5 celastrol promovió la unión de Noxa para MCL -1
se cree que la mayor resistencia a ABT-737 para ser su baja afinidad con MCL-1. Noxa es una proteína BH3-only que se puede unir de manera eficiente a MCL-1 e inhibir los efectos pro-supervivencia de MCL-1. Dada la inducción de Noxa por celastrol y el tratamiento de combinación, se determinó la interacción entre Noxa y su socio de alta afinidad MCL-1 que resultó en Noxa /MCL-1 complejos. Para aclarar esta cuestión, immunoprecipitated proteínas MCL-1 y probaron para Noxa en las células HepG2 tratadas con 10 mM ABT-737, celastrol 1,25 M o la combinación durante 24 h. Según lo revelado en la Fig. 5A, celastrol mono-tratamiento mejora la interacción de MCL-1 y Noxa en las células HepG2 y Noxa unión a MCL-1 significativamente elevados después del tratamiento de combinación; mientras tanto, MCL-1 los niveles de proteína se redujo en celastrol tratadas y células HepG2 tratadas con la combinación. Llevamos a cabo más de una IP inversa utilizando anticuerpos anti-Noxa, y también notamos un incremento de MCL-1 atado con Noxa (Fig. 5B). En su conjunto, la inducción de Noxa por celastrol alentó la interacción de Noxa y MCL-1, dio como resultado la reducción de MCL-1, lo que podría contribuir a la apoptosis inducida por el aumento de ABT-737 y celastrol combinación.

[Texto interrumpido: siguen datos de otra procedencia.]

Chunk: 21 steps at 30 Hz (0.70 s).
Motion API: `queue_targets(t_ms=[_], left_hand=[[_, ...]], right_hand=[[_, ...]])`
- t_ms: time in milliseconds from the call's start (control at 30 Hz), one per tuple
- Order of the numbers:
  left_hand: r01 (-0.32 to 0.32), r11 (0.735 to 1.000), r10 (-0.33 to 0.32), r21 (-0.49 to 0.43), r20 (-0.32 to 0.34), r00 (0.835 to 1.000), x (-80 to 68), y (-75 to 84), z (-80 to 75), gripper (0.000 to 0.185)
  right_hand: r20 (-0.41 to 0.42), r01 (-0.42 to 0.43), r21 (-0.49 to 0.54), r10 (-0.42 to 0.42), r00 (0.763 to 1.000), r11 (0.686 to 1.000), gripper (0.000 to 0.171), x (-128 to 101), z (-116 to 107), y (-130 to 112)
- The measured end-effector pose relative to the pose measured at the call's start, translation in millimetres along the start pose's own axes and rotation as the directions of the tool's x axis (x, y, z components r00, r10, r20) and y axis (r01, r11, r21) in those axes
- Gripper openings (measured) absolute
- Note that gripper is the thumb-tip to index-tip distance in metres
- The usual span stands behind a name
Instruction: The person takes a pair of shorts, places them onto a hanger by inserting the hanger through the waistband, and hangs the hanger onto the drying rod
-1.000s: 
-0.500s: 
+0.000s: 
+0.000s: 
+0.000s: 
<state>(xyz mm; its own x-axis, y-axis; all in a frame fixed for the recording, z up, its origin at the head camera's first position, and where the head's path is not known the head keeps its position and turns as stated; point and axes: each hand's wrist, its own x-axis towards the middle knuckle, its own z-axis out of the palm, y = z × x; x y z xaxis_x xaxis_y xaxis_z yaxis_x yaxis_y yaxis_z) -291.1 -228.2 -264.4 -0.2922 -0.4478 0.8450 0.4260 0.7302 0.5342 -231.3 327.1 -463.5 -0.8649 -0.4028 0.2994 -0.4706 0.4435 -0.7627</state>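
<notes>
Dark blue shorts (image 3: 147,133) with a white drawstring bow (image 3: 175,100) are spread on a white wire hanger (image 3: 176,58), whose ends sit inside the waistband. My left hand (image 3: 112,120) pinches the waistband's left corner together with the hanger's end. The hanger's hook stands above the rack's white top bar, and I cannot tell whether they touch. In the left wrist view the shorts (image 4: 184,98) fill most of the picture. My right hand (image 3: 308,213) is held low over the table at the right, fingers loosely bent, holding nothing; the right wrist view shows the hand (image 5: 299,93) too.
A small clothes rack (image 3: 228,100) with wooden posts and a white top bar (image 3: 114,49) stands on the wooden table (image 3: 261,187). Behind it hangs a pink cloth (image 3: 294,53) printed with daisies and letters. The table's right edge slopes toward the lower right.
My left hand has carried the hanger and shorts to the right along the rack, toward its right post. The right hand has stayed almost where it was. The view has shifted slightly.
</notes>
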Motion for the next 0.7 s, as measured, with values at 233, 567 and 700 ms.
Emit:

6 celastrol-causado Hsp90 inhibición y ER-estrés Respuesta llevado al aumento de Noxa
degradación inducida 6.1 celastrol de las proteínas Hsp90 cliente.
con el fin de dilucidar la correlación entre los efectos de HSP90 de metas [ ,,,0],27] y la inducción Noxa en las células expuestas-celastrol, la degradación de proteínas cliente de Hsp90, tales como fosfato ERK1 /2 y CDK4, se monitorizó mediante Western Blot en tanto Bel-7402 y las células HepG2 con concentraciones en serie de celastrol durante 3 h ( La Fig. 6A y 6B). Adicionalmente, de acuerdo con el informe anterior, celastrol también aumentó la expresión de Hsp70, que es un sello de la inhibición de Hsp90 [28]. Dado que las proteínas Hsp90 cliente se convierten en mal plegada y ubiquitinada por la inhibición de Hsp90 y son entonces las reguladas por la degradación proteasomal [29], que a continuación detecta si celastrol podría inducir la ubiquitinación de proteínas seguido de la degradación proteasomal. Como se muestra en la Fig.